Necrotising enterocolitis (NEC) - getting ill & diagnosis
Nicky’s son was born at 24 weeks and was in neonatal intensive care (NICU)* for several weeks. He was transferred from their local hospital to a hospital that had a NICU. After a couple of days when his condition seemed to improve, he then developed a series of problems and setbacks, including serious infection in his blood-stream, problems with his breathing and feeding, that lasted for weeks. Ten days later, staff were worried enough about Nicky’s son to start phoning around specialist pediatric surgical units to find somewhere to send him for surgery. Nicky knew that NEC was serious, but didn’t look up any facts and figures about it as she thought it would be more worrying to do that.
“I didn’t really want to be confronted by statistics and death rates and because I knew it was serious and I knew it could be, you know, life threatening and I didn’t really want to see numbers at that point that wasn’t helpful.”
When she was told he needed to be transferred she wasn’t surprised, but it was an upheaval.

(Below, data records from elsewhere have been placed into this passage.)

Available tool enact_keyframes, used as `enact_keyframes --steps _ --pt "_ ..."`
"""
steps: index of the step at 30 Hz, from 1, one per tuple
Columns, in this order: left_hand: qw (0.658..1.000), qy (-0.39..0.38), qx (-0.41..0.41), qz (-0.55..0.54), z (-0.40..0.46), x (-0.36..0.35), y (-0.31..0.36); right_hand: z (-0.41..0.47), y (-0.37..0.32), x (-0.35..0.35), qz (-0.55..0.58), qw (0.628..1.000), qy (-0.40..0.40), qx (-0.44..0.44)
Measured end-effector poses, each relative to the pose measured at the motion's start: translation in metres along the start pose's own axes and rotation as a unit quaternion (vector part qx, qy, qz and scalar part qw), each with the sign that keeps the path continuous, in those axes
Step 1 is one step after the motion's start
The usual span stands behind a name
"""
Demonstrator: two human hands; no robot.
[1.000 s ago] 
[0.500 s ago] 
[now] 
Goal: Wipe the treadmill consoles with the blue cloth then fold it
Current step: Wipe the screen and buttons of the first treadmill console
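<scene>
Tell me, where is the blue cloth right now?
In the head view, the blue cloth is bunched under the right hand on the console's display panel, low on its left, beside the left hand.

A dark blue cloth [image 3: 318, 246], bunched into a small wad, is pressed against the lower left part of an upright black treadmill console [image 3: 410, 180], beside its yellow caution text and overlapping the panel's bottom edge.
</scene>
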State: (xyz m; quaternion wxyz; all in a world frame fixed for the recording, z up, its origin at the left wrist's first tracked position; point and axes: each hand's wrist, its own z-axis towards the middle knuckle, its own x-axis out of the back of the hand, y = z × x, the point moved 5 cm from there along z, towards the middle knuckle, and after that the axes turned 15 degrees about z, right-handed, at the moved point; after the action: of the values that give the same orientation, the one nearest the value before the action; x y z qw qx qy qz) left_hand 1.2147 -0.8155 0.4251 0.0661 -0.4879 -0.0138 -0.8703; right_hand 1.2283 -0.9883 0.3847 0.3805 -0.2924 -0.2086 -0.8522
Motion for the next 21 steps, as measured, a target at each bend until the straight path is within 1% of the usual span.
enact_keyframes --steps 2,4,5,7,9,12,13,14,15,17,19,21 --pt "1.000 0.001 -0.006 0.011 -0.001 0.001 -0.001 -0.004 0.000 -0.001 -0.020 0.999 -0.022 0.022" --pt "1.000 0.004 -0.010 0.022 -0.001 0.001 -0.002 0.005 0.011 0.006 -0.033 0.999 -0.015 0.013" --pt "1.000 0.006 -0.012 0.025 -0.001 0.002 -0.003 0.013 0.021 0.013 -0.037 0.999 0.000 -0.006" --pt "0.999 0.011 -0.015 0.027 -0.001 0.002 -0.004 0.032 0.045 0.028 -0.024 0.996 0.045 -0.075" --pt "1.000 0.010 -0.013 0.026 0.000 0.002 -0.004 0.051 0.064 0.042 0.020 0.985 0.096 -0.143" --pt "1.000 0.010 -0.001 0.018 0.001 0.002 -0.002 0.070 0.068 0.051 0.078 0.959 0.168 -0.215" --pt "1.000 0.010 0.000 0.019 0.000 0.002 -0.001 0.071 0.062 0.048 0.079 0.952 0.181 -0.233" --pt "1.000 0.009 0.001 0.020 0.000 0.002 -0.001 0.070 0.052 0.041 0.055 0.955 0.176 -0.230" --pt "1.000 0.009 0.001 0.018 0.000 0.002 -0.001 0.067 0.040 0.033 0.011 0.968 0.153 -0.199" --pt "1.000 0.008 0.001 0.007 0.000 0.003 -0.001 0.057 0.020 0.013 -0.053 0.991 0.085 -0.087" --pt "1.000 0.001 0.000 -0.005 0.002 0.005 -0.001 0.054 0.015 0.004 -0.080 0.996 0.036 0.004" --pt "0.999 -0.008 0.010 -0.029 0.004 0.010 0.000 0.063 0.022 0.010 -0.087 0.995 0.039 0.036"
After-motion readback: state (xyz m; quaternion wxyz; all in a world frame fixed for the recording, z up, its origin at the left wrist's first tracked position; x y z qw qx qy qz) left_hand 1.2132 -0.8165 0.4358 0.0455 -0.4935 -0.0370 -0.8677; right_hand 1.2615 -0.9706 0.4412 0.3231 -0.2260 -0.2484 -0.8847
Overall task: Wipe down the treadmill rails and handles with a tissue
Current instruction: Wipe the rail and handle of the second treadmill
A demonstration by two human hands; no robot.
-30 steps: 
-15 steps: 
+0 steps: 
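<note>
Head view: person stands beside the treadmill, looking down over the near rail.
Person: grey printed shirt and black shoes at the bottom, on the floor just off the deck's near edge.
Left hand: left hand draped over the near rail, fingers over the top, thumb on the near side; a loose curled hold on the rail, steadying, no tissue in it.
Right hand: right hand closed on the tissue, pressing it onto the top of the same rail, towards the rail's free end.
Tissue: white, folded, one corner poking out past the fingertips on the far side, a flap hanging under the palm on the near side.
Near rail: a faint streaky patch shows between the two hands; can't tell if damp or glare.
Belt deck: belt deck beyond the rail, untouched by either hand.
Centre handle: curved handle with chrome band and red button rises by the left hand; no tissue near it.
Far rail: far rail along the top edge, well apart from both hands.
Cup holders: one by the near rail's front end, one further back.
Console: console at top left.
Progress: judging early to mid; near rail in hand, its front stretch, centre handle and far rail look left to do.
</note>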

Pamela’s son was born 13 weeks early and was cared for in a NICU. His condition went up and down, and she knew he was very poorly. But it was still a shock to go into the unit one morning and see his tummy swollen and very dark in colour. The surgeon was called to speak to her and she was told he needed immediate surgery. Victoria’s son was also born very early. He did well for the first few weeks, but then developed NEC. He was transferred to the specialist pediatric surgical centre in the nearest large city, and treated with bowel rest and antibiotics. Like Nicky, she found it very unsettling to be moved to a new hospital after having built a good relationship with staff at the first hospital. Victoria’s son avoided needing surgery at first, but when he took another turn for the worse a few weeks later, he needed an operation. It turned out he had tight narrowing in his bowel caused by scarring from his past episode of NEC. This narrowing is called a post-NEC stricture and he needed surgery to remove the narrow area. *Footnote definition:
Neonatal Intensive Care (NICU)
A unit for critically ill newborn babies and infants who need the highest level of nursing and medical care. Babies in NICU often require support for their breathing. Those undergoing major surgery will often be looked after in a NICU.